Reprocessing usagestats in OJS3.0.2

Hi @bozana,

I am planning to reprocess our usageStats because we have not had the GeoLite file available in our usageStats plugin.

I undestand that I only need to move the archived usage log files to the other folder, but just to make sure I do not make any mistakes a couple of questions:

  1. Should I erase data from the metrics table, or does the old data get overwritten? Is there a risk the we get double entries in the metrics table, I mean two rows for the same hit?
  2. When I copy the files to the other folder, I should probably remove them from the archive folder, right?
  3. Is there a time limit for a acron task? I mean, it could take a long time to go through all the log files.
  4. Can I reprocess just part of the log files, for example just the year 2016?
  5. We started using https recently, any change that this will cause problems while reprocessing the logs?
  6. Anything else I need to do besides copying the geolite file to the plugin folder and moving the log files?

Hi @ajnyga

  1. Actually you do not have to delete the data from the metrics table – the entries with the same log file name i.e. load_id column in the DB table metrics will be overwritten.

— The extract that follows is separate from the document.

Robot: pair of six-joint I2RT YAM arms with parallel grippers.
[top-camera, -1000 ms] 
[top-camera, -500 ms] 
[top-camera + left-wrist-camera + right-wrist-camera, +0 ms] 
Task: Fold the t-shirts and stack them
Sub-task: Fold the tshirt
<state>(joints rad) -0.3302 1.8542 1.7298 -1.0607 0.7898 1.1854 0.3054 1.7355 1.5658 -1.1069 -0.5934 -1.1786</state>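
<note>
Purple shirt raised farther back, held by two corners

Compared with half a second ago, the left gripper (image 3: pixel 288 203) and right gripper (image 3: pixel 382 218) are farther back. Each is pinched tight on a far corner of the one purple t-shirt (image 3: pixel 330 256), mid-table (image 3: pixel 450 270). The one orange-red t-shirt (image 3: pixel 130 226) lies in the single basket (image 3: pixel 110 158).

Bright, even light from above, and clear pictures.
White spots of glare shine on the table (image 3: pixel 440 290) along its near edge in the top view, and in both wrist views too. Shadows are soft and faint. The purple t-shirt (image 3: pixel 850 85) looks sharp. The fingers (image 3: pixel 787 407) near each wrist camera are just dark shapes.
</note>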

When processing a file, the function _loadData is called (s. pkp-lib/PKPUsageStatsLoader.inc.php at ojs-stable-3_0_2 · pkp/pkp-lib · GitHub) that further calls $metricsDao->purgeLoadBatch($loadId) that removes all entries with that load_id. Thus, maybe double check that the file names are identical with the load_ids.
  2. Yes, remove them. But to be on the safe side, please make however backup of everything!!!
  3. The time limit is defined by your server, in the php.ini. Thus maybe to do it step by step or with a cron job where the time limit is not so strict?
  4. Yes, because of number 1 above, I think you could only reprocess just part of the log files.
  5. Hmmm… Here I am not sure :-\ I think only your base URL configuration in the config.inc.php has to correspond to the logged URLs in the log files.
  6. Are your plugin settings as wished, i.e. city and region? The GeoLite file goes to the usage statistics plugin folder in the pkp-lib, I think. Else, I think that’s it :slight_smile:

It would be best if you could test it all first on a test installation, but of course this would mean more work :-\

Best!
Bozana

I’m a bit worried with this one, because we also changed our domain name in January.

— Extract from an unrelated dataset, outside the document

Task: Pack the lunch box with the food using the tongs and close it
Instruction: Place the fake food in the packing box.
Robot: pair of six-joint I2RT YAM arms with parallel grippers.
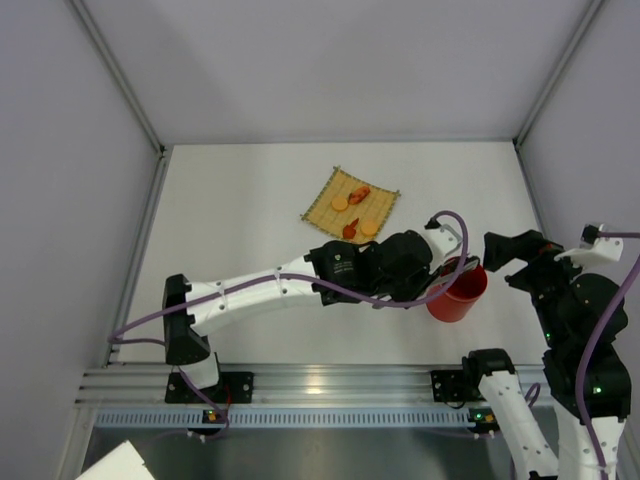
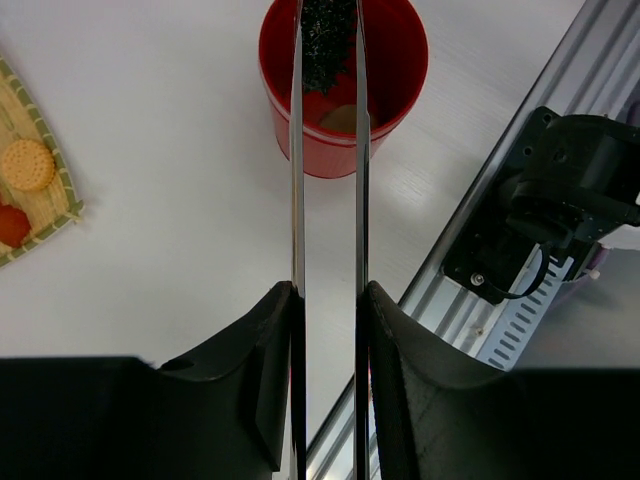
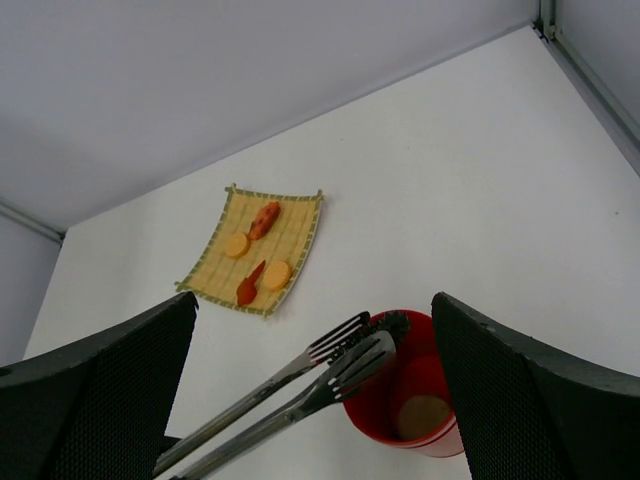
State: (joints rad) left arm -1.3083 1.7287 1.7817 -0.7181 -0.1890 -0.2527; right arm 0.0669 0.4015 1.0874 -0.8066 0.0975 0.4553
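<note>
Tongs (image 2: 297, 180) clamped in left pincer (image 2: 327, 292), tips over lunch box (image 2: 388, 125)

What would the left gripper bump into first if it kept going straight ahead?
Probably the red lunch box: the left gripper aims its tongs straight at it, their tips over its mouth with a dark food piece.

White tabletop (image 1: 230, 220), matte, evenly lit w/ soft shadows. Plain pale grey walls (image 1: 350, 60) on three sides, alu posts (image 1: 116, 75) in the corners. Ribbed metal rail (image 1: 330, 385) along near edge.
</note>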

So the journals basically have three types of addresses in the log files:

  1. original url’s like http://ojs.olddomain.fi/index.php/journalpath
  2. after january http://newdomain.fi/journalpath
  3. after May https://newdomain.fi/journalpath

So, is there a possibility that the log files from 2016 will not be considered because they have the old url’s? Any way to solve you can think of? :smiley:

Hmmm… Maybe to do it partly and always adapt the config URLs. That would mean that you would either have to stop using the current production system during the processing or you could do it somewhere else (with the DB dump and files copy from that production system) and then somehow transport the results into the real DB table metrics? Hmmm…

thanks, I will try it locally. One last question, did the metrics table change in the OJS2=>OJS3 update?

Yes, that is a good plan! :slight_smile:
Yes, the table changed…

I think it should be in the plugins/generic/usageStats folder, not under pkp-lib?